→ **Work required**: Each record that follows is to be reproduced character for character, pictures excepted.

→ **Records from a data collection**:
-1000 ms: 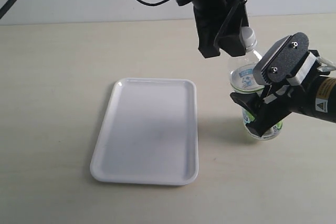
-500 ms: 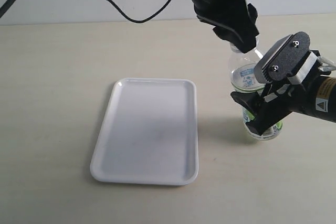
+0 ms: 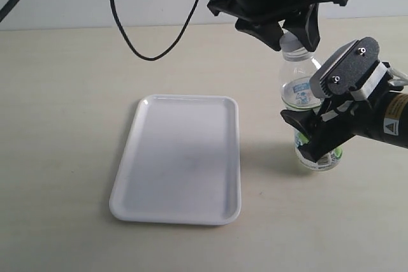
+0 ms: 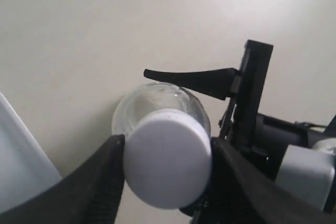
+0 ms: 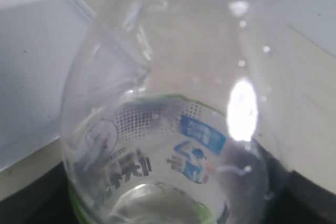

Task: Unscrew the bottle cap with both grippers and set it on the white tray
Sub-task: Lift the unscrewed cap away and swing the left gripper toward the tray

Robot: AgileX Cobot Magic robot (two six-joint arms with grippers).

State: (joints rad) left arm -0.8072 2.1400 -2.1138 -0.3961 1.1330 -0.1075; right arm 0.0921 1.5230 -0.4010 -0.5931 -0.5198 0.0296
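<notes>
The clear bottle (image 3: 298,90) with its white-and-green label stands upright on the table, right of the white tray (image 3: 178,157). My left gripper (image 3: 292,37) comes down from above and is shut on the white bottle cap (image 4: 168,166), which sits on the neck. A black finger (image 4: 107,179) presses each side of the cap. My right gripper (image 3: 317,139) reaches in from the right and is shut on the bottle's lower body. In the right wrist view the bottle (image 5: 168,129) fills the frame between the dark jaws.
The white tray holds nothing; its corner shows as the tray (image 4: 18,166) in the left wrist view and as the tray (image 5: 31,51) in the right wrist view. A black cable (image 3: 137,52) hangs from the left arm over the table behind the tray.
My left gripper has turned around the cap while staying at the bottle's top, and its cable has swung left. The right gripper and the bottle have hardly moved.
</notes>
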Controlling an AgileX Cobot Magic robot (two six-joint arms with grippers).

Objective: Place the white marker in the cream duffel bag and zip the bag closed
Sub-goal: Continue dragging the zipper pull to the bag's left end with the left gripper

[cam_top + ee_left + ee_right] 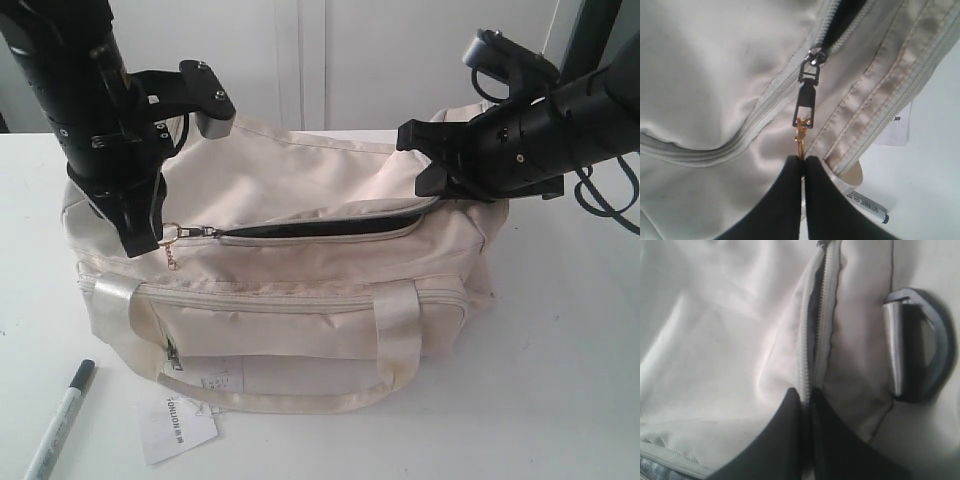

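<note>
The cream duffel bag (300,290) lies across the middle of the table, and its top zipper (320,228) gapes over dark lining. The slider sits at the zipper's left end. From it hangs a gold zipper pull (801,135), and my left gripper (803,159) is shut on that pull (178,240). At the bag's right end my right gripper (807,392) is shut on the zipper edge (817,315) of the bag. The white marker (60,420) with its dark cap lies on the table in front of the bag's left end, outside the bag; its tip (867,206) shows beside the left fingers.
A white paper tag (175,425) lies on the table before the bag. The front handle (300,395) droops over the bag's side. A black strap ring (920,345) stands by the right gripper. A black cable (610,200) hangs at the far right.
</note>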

→ **Exercise result**:
-1000 ms: 
-500 ms: 
+0 ms: 
+0 ms: 
+0 ms: 

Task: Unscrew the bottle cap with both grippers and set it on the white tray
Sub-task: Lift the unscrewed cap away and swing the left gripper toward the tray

Robot: AgileX Cobot Magic robot (two six-joint arms with grippers).

State: (joints rad) left arm -0.8072 2.1400 -2.1138 -0.3961 1.1330 -0.1075; right arm 0.0921 1.5230 -0.4010 -0.5931 -0.5198 0.0296
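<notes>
The clear bottle (image 3: 298,90) with its white-and-green label stands upright on the table, right of the white tray (image 3: 178,157). My left gripper (image 3: 292,37) comes down from above and is shut on the white bottle cap (image 4: 168,166), which sits on the neck. A black finger (image 4: 107,179) presses each side of the cap. My right gripper (image 3: 317,139) reaches in from the right and is shut on the bottle's lower body. In the right wrist view the bottle (image 5: 168,129) fills the frame between the dark jaws.
The white tray holds nothing; its corner shows as the tray (image 4: 18,166) in the left wrist view and as the tray (image 5: 31,51) in the right wrist view. A black cable (image 3: 137,52) hangs from the left arm over the table behind the tray.
My left gripper has turned around the cap while staying at the bottle's top, and its cable has swung left. The right gripper and the bottle have hardly moved.
</notes>
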Controlling an AgileX Cobot Magic robot (two six-joint arms with grippers).

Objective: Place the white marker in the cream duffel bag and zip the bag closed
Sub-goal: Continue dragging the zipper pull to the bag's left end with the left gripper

[cam_top + ee_left + ee_right] 

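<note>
The cream duffel bag (300,290) lies across the middle of the table, and its top zipper (320,228) gapes over dark lining. The slider sits at the zipper's left end. From it hangs a gold zipper pull (801,135), and my left gripper (803,159) is shut on that pull (178,240). At the bag's right end my right gripper (807,392) is shut on the zipper edge (817,315) of the bag. The white marker (60,420) with its dark cap lies on the table in front of the bag's left end, outside the bag; its tip (867,206) shows beside the left fingers.
A white paper tag (175,425) lies on the table before the bag. The front handle (300,395) droops over the bag's side. A black strap ring (920,345) stands by the right gripper. A black cable (610,200) hangs at the far right.
</note>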

The complete answer has been presented.